The whole listing below is to be output exactly, with no line skipped.

- **PROVIDED DATA**:

- - - - - - -

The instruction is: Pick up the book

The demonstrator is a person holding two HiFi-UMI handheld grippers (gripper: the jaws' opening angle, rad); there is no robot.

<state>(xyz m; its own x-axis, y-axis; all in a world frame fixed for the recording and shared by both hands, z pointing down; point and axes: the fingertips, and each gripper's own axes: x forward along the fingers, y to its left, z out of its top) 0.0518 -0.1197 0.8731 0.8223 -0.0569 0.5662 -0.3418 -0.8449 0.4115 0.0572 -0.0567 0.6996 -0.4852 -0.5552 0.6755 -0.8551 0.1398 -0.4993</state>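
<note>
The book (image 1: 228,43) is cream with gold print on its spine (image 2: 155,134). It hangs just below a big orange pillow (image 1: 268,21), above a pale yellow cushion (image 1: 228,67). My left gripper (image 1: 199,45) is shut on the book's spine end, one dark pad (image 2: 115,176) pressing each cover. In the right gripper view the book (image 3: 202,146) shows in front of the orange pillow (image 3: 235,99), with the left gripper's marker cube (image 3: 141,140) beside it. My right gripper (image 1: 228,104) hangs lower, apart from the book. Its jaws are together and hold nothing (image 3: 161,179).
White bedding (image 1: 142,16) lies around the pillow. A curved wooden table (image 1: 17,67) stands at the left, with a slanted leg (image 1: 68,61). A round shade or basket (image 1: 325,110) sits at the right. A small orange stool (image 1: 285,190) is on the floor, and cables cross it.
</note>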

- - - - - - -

- **FINISHED TASK**:
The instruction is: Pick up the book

The demonstrator is a person holding two HiFi-UMI handheld grippers (gripper: the jaws' opening angle, rad); there is no robot.

<state>(xyz m; its own x-axis, y-axis; all in a world frame fixed for the recording and shared by both hands, z pointing down; point and axes: the fingertips, and each gripper's own axes: x forward along the fingers, y to its left, z out of its top) 0.0518 -0.1197 0.8731 0.8223 -0.0569 0.5662 -0.3418 -0.8449 0.4115 0.0572 -0.0567 0.6996 -0.4852 -0.5552 0.6755 -0.8551 0.1398 -0.4993</state>
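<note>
The book (image 1: 228,43) is cream with gold print on its spine (image 2: 155,134). It hangs just below a big orange pillow (image 1: 268,21), above a pale yellow cushion (image 1: 228,67). My left gripper (image 1: 199,45) is shut on the book's spine end, one dark pad (image 2: 115,176) pressing each cover. In the right gripper view the book (image 3: 202,146) shows in front of the orange pillow (image 3: 235,99), with the left gripper's marker cube (image 3: 141,140) beside it. My right gripper (image 1: 228,104) hangs lower, apart from the book. Its jaws are together and hold nothing (image 3: 161,179).
White bedding (image 1: 142,16) lies around the pillow. A curved wooden table (image 1: 17,67) stands at the left, with a slanted leg (image 1: 68,61). A round shade or basket (image 1: 325,110) sits at the right. A small orange stool (image 1: 285,190) is on the floor, and cables cross it.
</note>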

There's nothing else to the answer.